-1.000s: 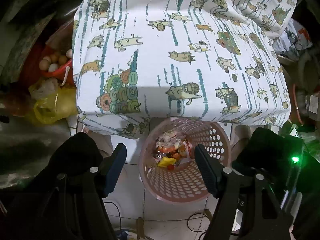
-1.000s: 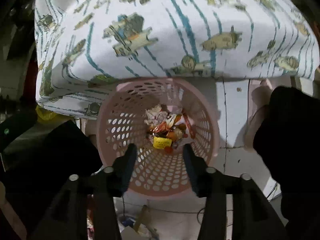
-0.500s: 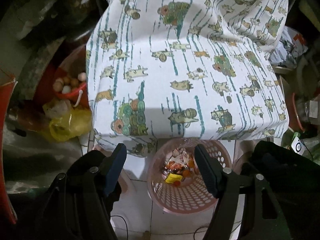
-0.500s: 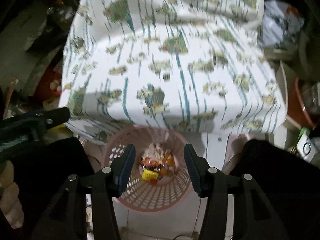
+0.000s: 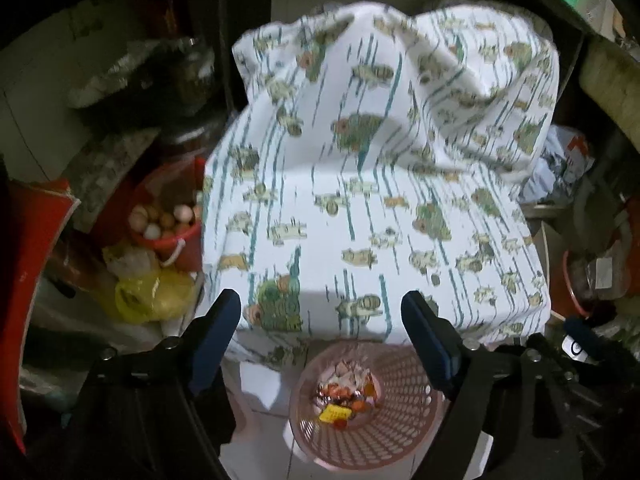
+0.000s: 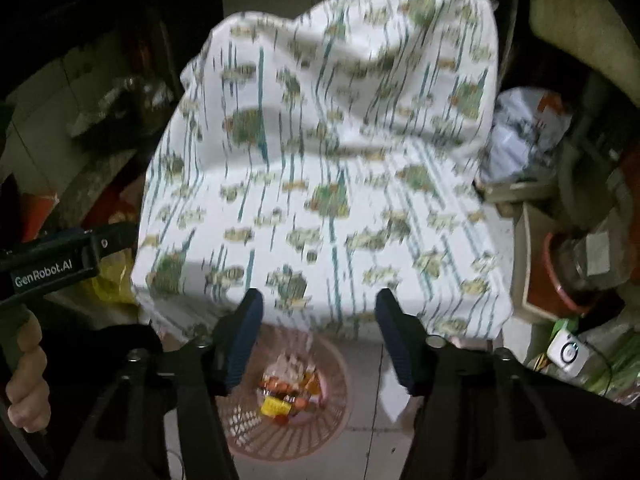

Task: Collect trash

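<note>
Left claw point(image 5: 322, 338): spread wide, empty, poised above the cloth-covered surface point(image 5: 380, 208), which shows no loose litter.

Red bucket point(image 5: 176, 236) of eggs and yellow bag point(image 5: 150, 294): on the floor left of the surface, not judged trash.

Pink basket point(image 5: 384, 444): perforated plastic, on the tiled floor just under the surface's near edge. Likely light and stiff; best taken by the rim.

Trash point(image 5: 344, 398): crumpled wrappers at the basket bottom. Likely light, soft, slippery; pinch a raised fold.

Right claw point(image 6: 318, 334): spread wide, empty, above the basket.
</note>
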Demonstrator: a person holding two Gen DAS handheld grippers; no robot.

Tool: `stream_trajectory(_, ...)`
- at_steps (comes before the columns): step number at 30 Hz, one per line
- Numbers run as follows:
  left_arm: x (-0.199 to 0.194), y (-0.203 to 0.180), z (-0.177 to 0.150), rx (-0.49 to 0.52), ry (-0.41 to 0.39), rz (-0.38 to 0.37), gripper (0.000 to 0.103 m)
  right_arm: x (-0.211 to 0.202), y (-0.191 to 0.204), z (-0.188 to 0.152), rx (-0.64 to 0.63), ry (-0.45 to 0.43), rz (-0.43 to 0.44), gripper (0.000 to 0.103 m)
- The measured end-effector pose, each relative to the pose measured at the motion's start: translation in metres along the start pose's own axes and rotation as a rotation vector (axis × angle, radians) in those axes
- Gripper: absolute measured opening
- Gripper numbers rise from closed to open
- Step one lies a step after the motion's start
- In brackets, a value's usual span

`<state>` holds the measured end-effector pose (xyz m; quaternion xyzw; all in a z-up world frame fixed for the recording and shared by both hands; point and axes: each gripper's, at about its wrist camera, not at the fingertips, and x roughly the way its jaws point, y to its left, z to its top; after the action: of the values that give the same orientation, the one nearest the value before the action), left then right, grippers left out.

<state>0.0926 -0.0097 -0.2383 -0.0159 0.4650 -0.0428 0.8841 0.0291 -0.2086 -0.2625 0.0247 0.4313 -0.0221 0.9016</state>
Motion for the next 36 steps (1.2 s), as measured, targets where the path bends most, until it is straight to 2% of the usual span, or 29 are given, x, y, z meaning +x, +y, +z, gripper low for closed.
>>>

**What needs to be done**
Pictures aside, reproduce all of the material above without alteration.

**Result of the task**
-1.000s: 
-1.000s: 
-0.500s: 
-0.500s: 
+0.000s: 
+0.000s: 

Task: Collect trash

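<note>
Left claw point(image 5: 322, 338): spread wide, empty, poised above the cloth-covered surface point(image 5: 380, 208), which shows no loose litter.

Red bucket point(image 5: 176, 236) of eggs and yellow bag point(image 5: 150, 294): on the floor left of the surface, not judged trash.

Pink basket point(image 5: 384, 444): perforated plastic, on the tiled floor just under the surface's near edge. Likely light and stiff; best taken by the rim.

Trash point(image 5: 344, 398): crumpled wrappers at the basket bottom. Likely light, soft, slippery; pinch a raised fold.

Right claw point(image 6: 318, 334): spread wide, empty, above the basket.
</note>
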Demonstrator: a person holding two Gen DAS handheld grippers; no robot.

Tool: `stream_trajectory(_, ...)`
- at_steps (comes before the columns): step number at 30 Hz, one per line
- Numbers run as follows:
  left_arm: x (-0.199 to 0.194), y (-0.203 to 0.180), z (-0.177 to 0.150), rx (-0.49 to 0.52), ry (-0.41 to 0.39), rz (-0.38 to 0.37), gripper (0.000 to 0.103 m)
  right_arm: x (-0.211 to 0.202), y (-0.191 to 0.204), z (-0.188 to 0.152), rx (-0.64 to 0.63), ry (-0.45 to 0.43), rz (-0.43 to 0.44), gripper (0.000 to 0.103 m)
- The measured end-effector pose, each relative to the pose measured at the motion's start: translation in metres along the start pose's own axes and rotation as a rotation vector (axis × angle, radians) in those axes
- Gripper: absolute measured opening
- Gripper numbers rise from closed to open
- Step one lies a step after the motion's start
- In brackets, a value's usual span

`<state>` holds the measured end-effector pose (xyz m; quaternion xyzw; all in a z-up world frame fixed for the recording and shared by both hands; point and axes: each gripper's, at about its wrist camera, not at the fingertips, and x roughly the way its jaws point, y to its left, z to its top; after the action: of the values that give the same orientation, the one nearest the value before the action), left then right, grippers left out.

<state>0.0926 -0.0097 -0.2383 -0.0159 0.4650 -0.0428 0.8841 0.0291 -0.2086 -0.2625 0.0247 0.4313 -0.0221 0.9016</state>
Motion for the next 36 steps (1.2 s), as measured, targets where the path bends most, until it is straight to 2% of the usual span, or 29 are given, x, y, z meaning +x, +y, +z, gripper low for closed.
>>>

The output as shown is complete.